EXERCISE INSTRUCTIONS: Return only the count of lines in the listing below where the word "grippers" appears.

┌────────

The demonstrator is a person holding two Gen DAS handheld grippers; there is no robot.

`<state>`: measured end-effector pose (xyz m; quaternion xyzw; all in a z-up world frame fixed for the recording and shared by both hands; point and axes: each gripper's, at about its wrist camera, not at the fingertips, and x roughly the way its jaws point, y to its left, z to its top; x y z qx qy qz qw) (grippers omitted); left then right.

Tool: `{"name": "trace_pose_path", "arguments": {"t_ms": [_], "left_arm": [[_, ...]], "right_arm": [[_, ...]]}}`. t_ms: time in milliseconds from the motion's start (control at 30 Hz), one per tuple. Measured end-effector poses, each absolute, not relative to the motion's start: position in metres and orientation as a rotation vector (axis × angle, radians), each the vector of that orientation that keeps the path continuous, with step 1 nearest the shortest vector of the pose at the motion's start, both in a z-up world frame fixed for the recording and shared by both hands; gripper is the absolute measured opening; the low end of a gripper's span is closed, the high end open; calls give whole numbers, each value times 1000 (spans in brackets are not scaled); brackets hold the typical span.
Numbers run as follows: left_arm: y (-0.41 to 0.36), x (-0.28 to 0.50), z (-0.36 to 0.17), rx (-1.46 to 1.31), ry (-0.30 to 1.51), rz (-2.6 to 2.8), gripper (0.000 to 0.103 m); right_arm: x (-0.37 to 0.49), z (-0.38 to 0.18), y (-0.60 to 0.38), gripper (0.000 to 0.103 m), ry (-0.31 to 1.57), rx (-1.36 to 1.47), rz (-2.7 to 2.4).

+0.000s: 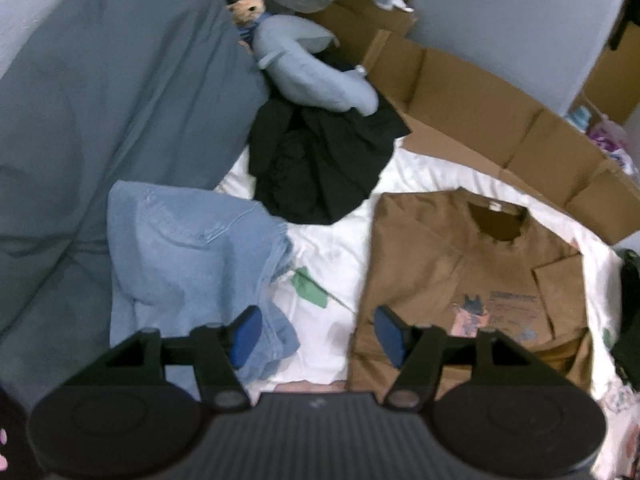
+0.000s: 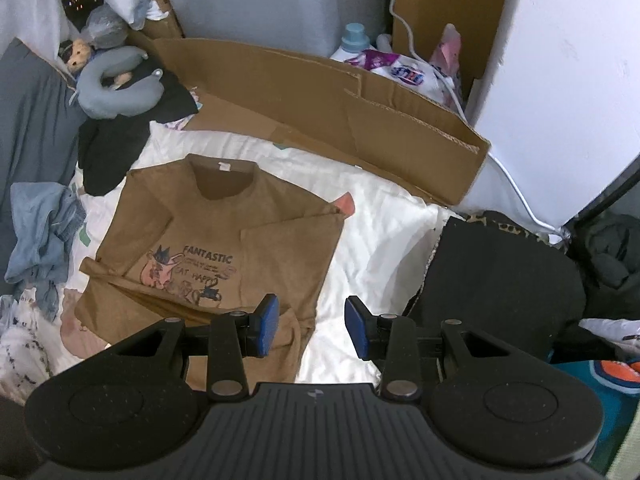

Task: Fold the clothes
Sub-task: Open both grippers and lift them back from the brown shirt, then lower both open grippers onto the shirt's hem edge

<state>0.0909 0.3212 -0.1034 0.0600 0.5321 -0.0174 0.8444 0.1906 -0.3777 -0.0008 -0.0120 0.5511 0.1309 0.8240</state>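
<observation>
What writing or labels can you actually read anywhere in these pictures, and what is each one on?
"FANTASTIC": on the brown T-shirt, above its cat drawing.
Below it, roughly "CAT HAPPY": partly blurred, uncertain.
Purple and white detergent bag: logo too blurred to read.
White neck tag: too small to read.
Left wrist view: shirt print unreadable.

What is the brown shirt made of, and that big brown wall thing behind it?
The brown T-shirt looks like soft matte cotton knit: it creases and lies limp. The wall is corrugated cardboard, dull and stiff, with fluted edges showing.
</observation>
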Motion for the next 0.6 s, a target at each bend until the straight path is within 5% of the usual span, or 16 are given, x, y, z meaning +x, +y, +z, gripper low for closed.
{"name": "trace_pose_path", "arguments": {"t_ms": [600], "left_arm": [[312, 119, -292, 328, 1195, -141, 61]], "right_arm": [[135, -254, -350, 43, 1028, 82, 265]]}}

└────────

FINISHED EXERCISE: 3